Exercise ::
Search the material below for the string "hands". Return every line that holds it.

Given entries ::
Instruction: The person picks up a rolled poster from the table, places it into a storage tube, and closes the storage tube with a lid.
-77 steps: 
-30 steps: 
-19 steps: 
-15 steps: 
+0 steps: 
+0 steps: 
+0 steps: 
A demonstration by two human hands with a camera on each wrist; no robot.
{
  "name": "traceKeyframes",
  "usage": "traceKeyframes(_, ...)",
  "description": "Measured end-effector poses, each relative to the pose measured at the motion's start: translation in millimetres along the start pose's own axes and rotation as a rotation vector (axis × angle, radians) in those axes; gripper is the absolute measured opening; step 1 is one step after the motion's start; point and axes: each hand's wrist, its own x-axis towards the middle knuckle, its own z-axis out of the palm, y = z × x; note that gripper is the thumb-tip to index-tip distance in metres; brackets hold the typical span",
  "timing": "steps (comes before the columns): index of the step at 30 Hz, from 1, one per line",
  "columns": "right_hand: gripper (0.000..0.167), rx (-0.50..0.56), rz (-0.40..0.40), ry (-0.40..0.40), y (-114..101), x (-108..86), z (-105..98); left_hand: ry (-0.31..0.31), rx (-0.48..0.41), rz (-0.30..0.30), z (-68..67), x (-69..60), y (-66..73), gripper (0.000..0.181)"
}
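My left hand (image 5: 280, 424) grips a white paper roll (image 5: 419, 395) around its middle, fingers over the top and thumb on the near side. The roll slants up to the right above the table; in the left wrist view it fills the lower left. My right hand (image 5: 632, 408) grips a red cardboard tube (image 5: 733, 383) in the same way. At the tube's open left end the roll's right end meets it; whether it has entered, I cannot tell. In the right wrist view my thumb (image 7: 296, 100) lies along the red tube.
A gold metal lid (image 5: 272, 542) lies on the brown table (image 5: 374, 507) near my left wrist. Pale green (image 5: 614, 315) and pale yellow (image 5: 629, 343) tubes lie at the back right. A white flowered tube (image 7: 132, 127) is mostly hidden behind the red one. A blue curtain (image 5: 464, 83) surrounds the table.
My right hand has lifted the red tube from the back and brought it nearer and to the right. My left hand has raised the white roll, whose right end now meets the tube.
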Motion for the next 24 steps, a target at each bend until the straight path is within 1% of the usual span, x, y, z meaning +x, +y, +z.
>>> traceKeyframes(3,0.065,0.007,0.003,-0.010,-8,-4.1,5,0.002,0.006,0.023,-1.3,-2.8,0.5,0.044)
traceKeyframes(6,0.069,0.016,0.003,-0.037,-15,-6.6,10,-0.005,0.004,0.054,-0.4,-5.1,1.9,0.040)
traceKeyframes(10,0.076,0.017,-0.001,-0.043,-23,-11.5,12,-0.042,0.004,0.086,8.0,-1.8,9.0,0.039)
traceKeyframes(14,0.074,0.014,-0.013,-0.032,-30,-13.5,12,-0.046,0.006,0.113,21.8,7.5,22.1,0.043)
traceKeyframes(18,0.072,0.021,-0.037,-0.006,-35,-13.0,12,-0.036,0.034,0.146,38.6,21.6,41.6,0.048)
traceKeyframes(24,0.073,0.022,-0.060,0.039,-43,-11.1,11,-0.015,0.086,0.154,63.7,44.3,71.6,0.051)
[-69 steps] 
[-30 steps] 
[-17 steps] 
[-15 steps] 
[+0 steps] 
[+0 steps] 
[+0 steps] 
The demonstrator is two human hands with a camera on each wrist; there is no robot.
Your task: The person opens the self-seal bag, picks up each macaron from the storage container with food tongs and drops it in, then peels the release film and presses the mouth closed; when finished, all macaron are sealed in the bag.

Solution to the problem ::
A demonstration by two human hands with a camera on each wrist; no robot.
The demonstrator is two human hands with a camera on each wrist; there is no robot.

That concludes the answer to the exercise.